If I were the case manager for the homeless coalition, I would attempt to ask John why he refuses to stay in the shelter during the winter. Although his mental state is questionable, John has the ability to survive. I would attempt to show John the positives of staying in the shelter during cold conditions. I would make the time and put forward the effort to build and maintain a relationship with him. In efforts to build trust with this man I want to help I will be able to at some point be able to offer my help. After a person learns they can count on a person, a small fabric of trust is extended. This will depend on the passion and availability of the helper (myself).

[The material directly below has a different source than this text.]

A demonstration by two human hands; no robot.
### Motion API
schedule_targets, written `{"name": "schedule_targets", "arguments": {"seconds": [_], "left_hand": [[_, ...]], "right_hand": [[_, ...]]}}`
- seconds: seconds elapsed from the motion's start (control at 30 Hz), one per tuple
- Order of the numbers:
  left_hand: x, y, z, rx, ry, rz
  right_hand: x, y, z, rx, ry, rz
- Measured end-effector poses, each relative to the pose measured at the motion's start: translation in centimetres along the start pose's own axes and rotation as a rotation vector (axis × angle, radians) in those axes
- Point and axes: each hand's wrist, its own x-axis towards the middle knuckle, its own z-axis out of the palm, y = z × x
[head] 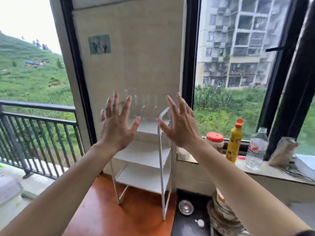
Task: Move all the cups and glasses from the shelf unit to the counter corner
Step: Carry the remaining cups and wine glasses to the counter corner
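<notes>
A white metal shelf unit [162, 150] with three tiers stands on an orange-brown surface against the wall. Several clear glasses [146, 106] stand blurred on its top tier. The two lower tiers hold nothing I can see. My left hand [117, 123] is raised in front of the top tier's left side, palm forward, fingers spread. At the top tier's right side, my right hand [179, 123] is raised in the same way. Neither hand touches a glass.
On the window ledge [255, 172] to the right stand a red-lidded jar [215, 142], a yellow squeeze bottle [234, 142], a clear plastic bottle [256, 149] and a bag. A small metal bowl [186, 207] and stacked plates [223, 217] sit on the dark counter. A balcony railing [37, 133] is at the left.
</notes>
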Motion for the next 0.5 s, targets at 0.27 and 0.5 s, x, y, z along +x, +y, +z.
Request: {"name": "schedule_targets", "arguments": {"seconds": [0.27, 0.5], "left_hand": [[13.1, -10.5, 8.9, -0.222, -0.149, 0.005], [19.2, -14.0, 13.2, -0.359, -0.218, -0.017]], "right_hand": [[12.4, -2.7, 8.8, -0.069, -0.069, 0.212], [17.9, -4.6, 12.6, -0.071, -0.099, 0.225]]}}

How does John’s outlook about receiving help affect his ability to get his needs met? John’s outlook about receiving help could be due to his mental
health. Some times life becomes so dark and mistrusting that the clients such as John believe the dark world they have painted themselves in. He believes no one truly can help him and he is better off on his own. Considering John has been hospitalized twice, there is probably an underlying issue. Depressive behavior can be confusing to a non depressed person, so even being hospitalized this may not be alarming to him. It could be that medications are too expensive or he feels institutionalized, clients as they age contemplate their place in the world and the need for spending most of their income on institutionalized medicine. This will affect his ability to get his needs met and continue to live on the streets. To him that is more acceptable rather than accepting “help”.

Scenario 3

Juan often runs away from home because his parents constantly fight and often blame him for their issues. Juan runs away for 2 to 3 days at a time and will do this at least once a week. When he is at home, he typically does not follow the rules and will yell at his parents and siblings. Juan has a history of defiant behavior, but his home environment has often been chaotic. Juan’s parents have been through family counseling, but they feel it was not helpful and are reluctant to do it again. Juan sometimes will run to a local group home that takes in runaway youth.

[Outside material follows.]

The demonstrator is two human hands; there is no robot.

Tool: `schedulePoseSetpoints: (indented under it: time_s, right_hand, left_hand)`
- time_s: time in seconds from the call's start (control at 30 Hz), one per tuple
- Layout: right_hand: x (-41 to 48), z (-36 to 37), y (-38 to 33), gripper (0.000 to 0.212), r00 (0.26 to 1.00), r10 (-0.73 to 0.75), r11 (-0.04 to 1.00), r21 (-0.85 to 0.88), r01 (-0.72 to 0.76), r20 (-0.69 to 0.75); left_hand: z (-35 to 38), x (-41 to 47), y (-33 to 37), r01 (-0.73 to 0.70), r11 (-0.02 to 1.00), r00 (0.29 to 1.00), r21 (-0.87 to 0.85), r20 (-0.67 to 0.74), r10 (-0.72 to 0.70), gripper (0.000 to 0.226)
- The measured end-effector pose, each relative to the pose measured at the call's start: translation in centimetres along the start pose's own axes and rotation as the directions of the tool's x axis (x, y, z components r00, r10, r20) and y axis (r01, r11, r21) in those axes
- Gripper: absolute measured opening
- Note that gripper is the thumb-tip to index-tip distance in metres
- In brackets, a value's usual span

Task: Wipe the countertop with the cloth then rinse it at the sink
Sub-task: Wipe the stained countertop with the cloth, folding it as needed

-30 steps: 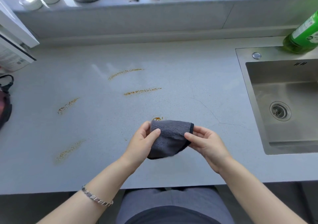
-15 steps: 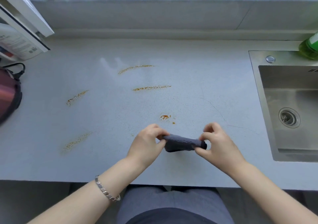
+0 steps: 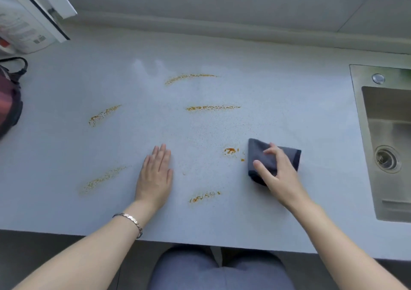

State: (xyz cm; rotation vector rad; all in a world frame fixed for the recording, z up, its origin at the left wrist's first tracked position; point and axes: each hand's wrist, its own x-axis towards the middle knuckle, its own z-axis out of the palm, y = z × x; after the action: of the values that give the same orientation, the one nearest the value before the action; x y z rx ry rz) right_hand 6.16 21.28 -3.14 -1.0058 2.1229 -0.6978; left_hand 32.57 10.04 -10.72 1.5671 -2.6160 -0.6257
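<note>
A folded dark grey cloth (image 3: 289, 156) lies flat on the pale grey countertop (image 3: 222, 134), and my right hand (image 3: 278, 174) presses down on it with spread fingers. An orange-brown smear (image 3: 231, 150) sits just left of the cloth. Several more such streaks (image 3: 212, 107) cross the counter's middle and left. My left hand (image 3: 155, 176) rests palm down, fingers together, flat on the counter left of centre, holding nothing. The steel sink (image 3: 389, 147) with its drain (image 3: 387, 159) is sunk into the counter at the right edge.
A dark bag with a strap (image 3: 9, 102) sits at the far left edge. A white box-like object (image 3: 24, 29) stands at the back left. A raised backsplash ledge (image 3: 222, 29) runs along the back. The counter's front edge is near my legs.
Both hands held the cloth above the counter and folded it. Now my left hand has let go and lies flat, while my right hand has put the cloth down further right.
</note>
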Motion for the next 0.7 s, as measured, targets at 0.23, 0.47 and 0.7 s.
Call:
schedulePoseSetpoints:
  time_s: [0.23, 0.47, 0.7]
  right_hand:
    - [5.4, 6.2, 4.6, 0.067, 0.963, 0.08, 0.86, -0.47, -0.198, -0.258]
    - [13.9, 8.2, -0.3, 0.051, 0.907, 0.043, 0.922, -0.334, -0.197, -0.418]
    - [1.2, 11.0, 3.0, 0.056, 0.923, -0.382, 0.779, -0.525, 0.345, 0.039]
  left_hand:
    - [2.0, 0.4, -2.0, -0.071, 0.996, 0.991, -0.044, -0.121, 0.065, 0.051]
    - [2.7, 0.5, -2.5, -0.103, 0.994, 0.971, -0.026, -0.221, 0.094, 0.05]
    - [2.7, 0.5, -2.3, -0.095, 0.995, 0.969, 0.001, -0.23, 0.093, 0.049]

If you were a counselor at the group home, how might you work with Juan to get him to stop running away from home so that he is not sleeping on the streets?

How might you try to work with the family even though they have participated in family therapy previously and did not find it effective?

If I was a counselor at the group home I would utilize the procedures in place at the group home that deals with runaway youths. These procedures may include an intake in which I will conduct a screening and assessment to identify the potential problems that might cause Juan to be homeless or run away from home. After establishing a problem list I may encourage Juan to commit to some goals to resolve problems that result in him being homeless or running away from home. I think some meditating suggestions and perhaps come up with plans of action for things to be doing for most of the day. Activitites such as hiking, jogging/running, going to the gym, doing artwork, music any new hobbies to keep his mind and self occupied so that he may fill his days with things he is doing for himself rather than being in the middle of chaos. Help him organize his days so that he doesn’t have to run when chaos breaks out at home.

To reengage the family in therapy, with Juan’s consent I may invite his parents to the group home to discuss the problems Juan is experiencing and the goals he has agreed to accomplish. With the entire families consent I may make a referral to a Marriage Family therapist or community program that’s designed to help families.